=== Exercise ===
In the material below, the required lines run from the one containing "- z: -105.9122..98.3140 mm" through the one containing "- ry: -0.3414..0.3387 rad". Copy those lines exactly, ends included, and nothing else.

= = = = =

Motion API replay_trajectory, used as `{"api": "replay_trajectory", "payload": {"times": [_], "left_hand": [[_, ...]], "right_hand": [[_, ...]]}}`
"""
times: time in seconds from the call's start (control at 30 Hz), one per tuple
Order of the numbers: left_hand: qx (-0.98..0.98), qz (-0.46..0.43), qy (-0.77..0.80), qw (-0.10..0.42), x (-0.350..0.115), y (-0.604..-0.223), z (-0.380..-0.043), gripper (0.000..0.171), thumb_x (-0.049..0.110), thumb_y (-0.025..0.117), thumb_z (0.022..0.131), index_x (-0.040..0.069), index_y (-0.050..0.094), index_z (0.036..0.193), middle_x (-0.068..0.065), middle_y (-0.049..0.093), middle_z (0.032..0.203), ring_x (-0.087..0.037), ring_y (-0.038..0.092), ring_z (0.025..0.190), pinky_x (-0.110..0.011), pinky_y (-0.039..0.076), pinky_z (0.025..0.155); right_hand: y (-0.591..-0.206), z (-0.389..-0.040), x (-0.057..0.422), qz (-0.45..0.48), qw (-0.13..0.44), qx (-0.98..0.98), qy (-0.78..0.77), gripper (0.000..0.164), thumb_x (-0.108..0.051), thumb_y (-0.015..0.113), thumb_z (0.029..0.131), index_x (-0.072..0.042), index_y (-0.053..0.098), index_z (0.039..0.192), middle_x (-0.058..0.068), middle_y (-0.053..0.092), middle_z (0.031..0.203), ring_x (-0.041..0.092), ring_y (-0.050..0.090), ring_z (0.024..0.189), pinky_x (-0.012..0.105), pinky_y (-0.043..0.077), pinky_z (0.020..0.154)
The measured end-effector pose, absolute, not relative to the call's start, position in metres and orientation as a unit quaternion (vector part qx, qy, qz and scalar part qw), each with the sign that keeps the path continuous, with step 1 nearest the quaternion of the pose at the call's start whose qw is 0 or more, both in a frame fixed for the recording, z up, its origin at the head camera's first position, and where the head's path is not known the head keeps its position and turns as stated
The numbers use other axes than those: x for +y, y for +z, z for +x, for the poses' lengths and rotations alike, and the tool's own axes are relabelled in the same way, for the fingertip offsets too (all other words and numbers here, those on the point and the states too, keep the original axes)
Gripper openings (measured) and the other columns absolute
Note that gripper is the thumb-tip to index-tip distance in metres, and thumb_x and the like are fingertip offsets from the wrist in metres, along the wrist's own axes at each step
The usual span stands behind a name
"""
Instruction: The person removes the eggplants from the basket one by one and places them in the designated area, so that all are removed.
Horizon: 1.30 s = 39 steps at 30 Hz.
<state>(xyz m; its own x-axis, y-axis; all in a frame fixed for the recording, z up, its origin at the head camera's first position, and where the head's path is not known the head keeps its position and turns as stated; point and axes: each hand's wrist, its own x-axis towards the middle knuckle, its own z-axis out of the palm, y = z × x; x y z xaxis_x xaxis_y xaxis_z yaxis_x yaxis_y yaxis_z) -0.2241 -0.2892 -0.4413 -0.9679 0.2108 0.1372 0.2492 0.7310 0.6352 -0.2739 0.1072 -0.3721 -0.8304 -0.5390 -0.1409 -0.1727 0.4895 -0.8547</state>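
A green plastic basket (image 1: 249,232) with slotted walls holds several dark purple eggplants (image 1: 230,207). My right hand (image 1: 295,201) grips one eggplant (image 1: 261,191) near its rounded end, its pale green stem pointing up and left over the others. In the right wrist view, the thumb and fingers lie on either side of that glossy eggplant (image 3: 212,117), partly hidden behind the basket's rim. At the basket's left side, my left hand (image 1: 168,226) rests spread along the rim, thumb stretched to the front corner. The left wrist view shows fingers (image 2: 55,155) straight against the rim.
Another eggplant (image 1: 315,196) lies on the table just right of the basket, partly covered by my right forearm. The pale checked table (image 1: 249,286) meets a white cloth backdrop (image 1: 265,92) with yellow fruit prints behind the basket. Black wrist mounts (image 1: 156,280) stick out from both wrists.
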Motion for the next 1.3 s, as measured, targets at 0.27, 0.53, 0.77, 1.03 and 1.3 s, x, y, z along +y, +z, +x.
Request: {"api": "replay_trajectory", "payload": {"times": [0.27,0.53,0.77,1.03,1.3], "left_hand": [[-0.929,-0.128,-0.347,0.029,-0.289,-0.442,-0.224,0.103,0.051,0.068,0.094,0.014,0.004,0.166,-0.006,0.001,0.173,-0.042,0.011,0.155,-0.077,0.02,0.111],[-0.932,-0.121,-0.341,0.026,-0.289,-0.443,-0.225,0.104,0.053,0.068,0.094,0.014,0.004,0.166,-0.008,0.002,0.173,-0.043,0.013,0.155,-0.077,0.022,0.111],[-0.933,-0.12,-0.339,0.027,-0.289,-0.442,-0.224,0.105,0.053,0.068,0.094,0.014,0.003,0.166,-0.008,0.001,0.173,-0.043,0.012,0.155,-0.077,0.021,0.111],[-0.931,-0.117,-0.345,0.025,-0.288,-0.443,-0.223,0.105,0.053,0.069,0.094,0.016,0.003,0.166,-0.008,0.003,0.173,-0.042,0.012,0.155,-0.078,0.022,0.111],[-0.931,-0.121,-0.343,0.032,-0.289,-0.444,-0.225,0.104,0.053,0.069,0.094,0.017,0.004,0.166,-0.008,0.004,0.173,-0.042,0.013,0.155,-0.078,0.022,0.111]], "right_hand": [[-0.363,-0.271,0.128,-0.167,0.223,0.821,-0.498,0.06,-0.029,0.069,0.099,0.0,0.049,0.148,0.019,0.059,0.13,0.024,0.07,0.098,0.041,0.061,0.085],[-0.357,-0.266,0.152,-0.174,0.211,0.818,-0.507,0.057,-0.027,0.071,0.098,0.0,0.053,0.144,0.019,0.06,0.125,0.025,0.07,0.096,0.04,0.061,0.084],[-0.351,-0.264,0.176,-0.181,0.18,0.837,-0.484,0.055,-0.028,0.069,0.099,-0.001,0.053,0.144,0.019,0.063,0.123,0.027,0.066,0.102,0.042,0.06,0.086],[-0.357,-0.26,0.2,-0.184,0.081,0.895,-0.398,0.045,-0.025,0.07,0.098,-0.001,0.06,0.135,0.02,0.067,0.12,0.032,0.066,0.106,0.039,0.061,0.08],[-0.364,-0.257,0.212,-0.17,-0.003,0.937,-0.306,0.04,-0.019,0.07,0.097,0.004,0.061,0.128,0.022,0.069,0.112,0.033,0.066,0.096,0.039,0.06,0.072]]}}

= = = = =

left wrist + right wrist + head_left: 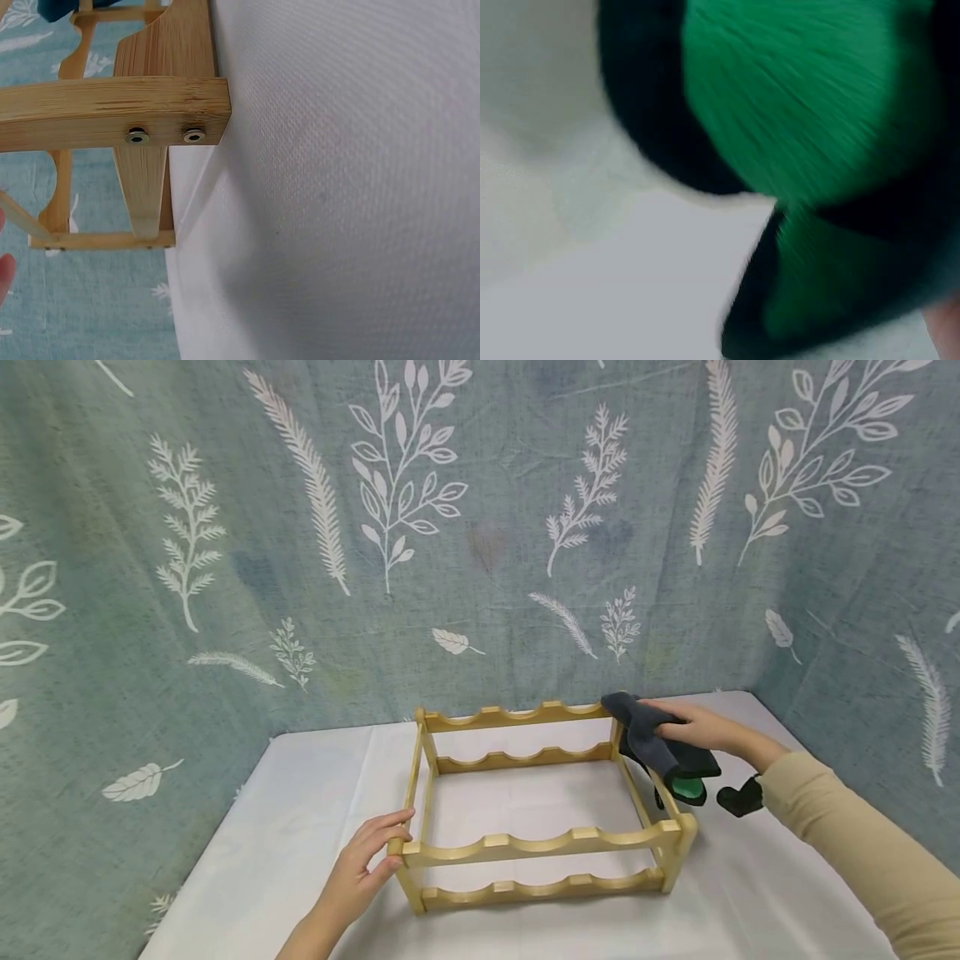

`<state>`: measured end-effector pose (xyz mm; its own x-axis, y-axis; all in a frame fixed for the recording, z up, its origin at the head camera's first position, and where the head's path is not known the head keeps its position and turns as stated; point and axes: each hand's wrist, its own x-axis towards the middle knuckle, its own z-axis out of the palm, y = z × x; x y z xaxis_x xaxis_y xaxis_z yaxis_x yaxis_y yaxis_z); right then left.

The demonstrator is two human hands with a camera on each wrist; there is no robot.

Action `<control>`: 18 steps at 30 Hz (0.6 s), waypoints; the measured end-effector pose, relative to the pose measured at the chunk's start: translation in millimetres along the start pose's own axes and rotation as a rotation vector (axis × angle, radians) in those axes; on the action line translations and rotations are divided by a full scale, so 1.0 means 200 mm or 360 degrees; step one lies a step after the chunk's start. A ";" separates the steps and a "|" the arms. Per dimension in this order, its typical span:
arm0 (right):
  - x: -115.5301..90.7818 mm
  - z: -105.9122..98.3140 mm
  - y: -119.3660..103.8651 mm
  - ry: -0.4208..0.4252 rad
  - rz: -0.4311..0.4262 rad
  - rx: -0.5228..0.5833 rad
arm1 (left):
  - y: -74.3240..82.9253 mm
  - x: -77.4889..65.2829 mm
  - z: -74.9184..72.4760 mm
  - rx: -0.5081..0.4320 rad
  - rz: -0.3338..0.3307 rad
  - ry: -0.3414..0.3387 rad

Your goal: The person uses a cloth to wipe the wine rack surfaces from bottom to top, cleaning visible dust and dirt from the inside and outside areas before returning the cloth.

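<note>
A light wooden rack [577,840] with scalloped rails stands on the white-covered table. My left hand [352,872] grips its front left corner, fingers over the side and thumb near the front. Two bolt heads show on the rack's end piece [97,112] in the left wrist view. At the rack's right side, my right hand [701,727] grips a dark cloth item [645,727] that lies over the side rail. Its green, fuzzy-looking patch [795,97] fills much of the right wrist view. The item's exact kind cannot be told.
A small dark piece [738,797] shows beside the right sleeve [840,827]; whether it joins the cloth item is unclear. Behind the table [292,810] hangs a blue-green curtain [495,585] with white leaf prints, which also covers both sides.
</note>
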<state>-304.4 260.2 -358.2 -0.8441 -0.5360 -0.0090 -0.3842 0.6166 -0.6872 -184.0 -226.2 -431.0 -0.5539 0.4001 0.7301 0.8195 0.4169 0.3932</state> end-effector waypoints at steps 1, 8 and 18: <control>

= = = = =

=== Result ===
  - z: -105.9122..98.3140 mm
  - y: -119.3660..103.8651 mm
  - ry: -0.4208..0.4252 rad
  - rz: -0.4311..0.4262 rad
  - rx: -0.5228..0.5833 rad
arm1 (left):
  - y: -74.3240..82.9253 mm
  - x: -77.4889..65.2829 mm
  - z: -74.9184..72.4760 mm
  - rx: -0.5081..0.4320 rad
  - rz: -0.3338..0.3307 rad
  - ry: -0.3414..0.3387 rad

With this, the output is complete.